__Assigned task__
State how many lines of the listing below include the word "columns". Give only the number.

__Supplied data__
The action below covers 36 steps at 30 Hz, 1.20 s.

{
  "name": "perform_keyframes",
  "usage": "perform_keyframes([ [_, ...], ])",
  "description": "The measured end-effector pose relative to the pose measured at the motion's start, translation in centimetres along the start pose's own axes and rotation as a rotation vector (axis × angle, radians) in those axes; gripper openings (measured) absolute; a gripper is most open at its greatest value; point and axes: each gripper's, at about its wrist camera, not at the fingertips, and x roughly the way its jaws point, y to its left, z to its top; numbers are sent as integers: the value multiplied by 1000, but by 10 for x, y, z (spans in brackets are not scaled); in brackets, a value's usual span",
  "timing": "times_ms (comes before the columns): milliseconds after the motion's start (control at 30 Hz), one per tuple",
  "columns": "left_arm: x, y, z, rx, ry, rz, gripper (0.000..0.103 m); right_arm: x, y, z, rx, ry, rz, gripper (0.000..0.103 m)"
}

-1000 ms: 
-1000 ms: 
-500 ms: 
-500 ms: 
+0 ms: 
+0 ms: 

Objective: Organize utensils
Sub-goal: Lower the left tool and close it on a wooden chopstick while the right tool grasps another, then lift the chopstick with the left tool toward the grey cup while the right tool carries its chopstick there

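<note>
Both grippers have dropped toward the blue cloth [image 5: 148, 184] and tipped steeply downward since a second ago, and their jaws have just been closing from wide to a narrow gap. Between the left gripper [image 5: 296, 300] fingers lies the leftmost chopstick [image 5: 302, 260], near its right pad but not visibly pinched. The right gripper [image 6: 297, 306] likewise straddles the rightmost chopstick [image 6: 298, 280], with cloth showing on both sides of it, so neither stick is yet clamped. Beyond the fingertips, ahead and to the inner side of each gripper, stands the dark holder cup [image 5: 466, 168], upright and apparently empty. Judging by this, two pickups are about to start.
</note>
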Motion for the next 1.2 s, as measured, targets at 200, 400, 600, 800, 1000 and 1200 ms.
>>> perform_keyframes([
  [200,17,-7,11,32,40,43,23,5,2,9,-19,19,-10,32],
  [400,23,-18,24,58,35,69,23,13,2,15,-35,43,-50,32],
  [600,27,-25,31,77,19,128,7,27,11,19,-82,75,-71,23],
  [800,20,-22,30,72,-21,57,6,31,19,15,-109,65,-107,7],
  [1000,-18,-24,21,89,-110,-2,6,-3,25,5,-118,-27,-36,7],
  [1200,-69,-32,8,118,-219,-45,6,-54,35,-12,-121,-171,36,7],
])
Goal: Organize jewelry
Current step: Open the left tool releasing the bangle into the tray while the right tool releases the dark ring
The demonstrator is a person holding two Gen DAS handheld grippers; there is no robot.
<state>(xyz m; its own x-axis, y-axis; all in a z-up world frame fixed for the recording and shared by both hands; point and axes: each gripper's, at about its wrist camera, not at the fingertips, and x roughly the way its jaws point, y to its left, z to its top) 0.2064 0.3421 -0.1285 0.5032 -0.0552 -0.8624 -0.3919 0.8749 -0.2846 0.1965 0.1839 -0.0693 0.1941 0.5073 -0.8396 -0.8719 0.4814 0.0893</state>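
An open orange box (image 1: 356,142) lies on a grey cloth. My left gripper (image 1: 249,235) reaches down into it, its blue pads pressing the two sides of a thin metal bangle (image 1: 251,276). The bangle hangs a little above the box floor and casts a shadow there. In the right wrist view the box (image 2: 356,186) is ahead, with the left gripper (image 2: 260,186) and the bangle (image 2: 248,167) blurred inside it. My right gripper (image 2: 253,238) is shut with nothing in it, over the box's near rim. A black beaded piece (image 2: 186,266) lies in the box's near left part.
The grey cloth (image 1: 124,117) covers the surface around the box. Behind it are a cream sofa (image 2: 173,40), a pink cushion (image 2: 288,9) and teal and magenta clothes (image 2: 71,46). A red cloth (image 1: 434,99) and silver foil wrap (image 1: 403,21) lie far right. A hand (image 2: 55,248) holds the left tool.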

__Task result__
2